WHAT THE EXERCISE ASKS: Beginning with the first line below, retype exactly each line through the one containing "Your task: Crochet". Leave out all pictures.

*** DATASET EXCERPT Section Begins ***

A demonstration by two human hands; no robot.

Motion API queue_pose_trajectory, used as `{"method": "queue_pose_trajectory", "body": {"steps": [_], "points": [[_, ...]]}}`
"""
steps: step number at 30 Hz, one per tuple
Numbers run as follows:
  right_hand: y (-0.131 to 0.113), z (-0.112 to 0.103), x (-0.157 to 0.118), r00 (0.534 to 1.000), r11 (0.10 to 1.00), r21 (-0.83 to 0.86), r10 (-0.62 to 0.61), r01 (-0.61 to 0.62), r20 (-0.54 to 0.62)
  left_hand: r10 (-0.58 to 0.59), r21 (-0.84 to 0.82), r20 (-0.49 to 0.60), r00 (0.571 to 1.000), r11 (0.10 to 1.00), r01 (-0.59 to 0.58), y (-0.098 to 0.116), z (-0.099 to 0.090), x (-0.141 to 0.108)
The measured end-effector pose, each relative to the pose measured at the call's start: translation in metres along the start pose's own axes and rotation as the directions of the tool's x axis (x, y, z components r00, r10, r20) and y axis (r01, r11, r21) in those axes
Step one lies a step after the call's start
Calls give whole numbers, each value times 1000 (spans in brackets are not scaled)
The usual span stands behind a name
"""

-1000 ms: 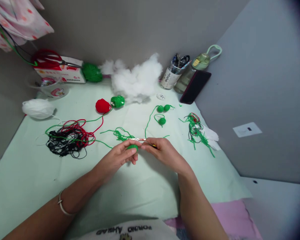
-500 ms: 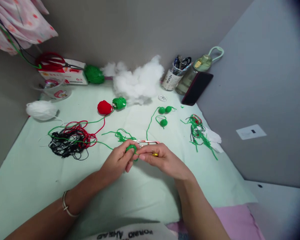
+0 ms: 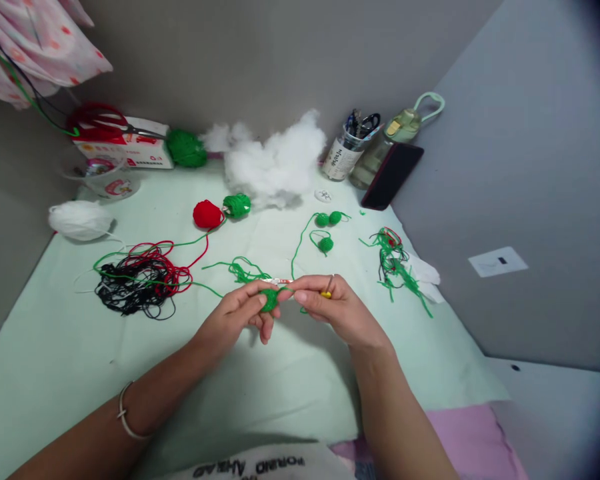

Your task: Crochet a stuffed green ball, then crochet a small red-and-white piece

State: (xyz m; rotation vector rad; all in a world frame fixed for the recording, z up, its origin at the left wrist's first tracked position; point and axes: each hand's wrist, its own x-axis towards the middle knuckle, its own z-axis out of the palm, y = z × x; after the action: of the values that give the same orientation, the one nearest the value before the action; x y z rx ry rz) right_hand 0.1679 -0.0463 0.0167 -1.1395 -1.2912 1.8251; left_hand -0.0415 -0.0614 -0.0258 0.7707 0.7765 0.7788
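Observation:
Between the thumb and fingers of my left hand point(image 3: 240, 312) is a small rounded green crocheted piece point(image 3: 269, 301). Just to its right, my right hand point(image 3: 337, 303) pinches green yarn point(image 3: 285, 289) that runs to the piece. A crochet hook point(image 3: 326, 294) with a yellow end is tucked in the right hand's fingers; most of it is hidden. Behind the hands lie a loose bundle of green yarn point(image 3: 243, 270) and a partly covered thing with an orange and silver edge point(image 3: 280, 281).
Left lies tangled black yarn point(image 3: 135, 287) with red strands. Farther back are a red yarn ball point(image 3: 208, 214), white stuffing point(image 3: 275, 167), and small green balls point(image 3: 325, 244). A phone point(image 3: 393, 175) leans on a bottle point(image 3: 405, 123). Yarn scraps point(image 3: 395, 260) lie right.
My right hand has shifted slightly right and up, drawing the yarn away from the green piece. The piece has turned in my left hand and shows more of its rounded side.

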Motion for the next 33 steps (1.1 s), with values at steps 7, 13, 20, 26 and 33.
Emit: {"method": "queue_pose_trajectory", "body": {"steps": [7, 13, 20, 26, 33], "points": [[0, -6, 7, 991, 995, 76, -49, 59, -125, -30, -192, 88, 996, 980, 47, 7, 2, -1], [0, -5, 10, 995, 995, 90, -42, 50, -90, -39, -130, 41, 998, 991, 44, 8, 4, -2], [1, -17, 3, 996, 960, 268, -84, 80, 5, -14, -104, -21, 1000, 995, 12, 15, 3, -4], [-4, -32, 2, 971, 903, 378, -137, 203, -194, -67, -139, 63, 996, 987, 76, 13, 1, -6], [-15, -48, -7, 922, 867, 375, -205, 327, -329, -28, -156, 2, 1000, 987, 28, 7, -1, -3]]}}
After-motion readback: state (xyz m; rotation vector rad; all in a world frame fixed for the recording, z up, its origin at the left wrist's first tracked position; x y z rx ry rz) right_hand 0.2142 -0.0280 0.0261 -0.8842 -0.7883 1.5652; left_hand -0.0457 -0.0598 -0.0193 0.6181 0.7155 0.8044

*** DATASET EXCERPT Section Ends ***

WORKED SOLUTION:
A demonstration by two human hands; no robot.

Motion API queue_pose_trajectory, used as `{"method": "queue_pose_trajectory", "body": {"steps": [_], "points": [[_, ...]]}}`
"""
steps: step number at 30 Hz, one per tuple
Numbers run as follows:
  right_hand: y (-0.131 to 0.113), z (-0.112 to 0.103), x (-0.157 to 0.118), r00 (0.534 to 1.000), r11 (0.10 to 1.00), r21 (-0.83 to 0.86), r10 (-0.62 to 0.61), r01 (-0.61 to 0.62), r20 (-0.54 to 0.62)
  left_hand: r10 (-0.58 to 0.59), r21 (-0.84 to 0.82), r20 (-0.49 to 0.60), r00 (0.571 to 1.000), r11 (0.10 to 1.00), r01 (-0.59 to 0.58), y (-0.098 to 0.116), z (-0.099 to 0.090), x (-0.141 to 0.108)
The measured end-effector pose, each relative to the pose measured at the call's start: translation in metres along the start pose's own axes and rotation as the directions of the tool's x axis (x, y, z components r00, r10, r20) and y axis (r01, r11, r21) in those axes
Step one lies a step after the call's start
Calls give whole numbers, each value times 1000 (spans in brackets are not scaled)
The usual span stands behind a name
"""

-1000 ms: 
-500 ms: 
+0 ms: 

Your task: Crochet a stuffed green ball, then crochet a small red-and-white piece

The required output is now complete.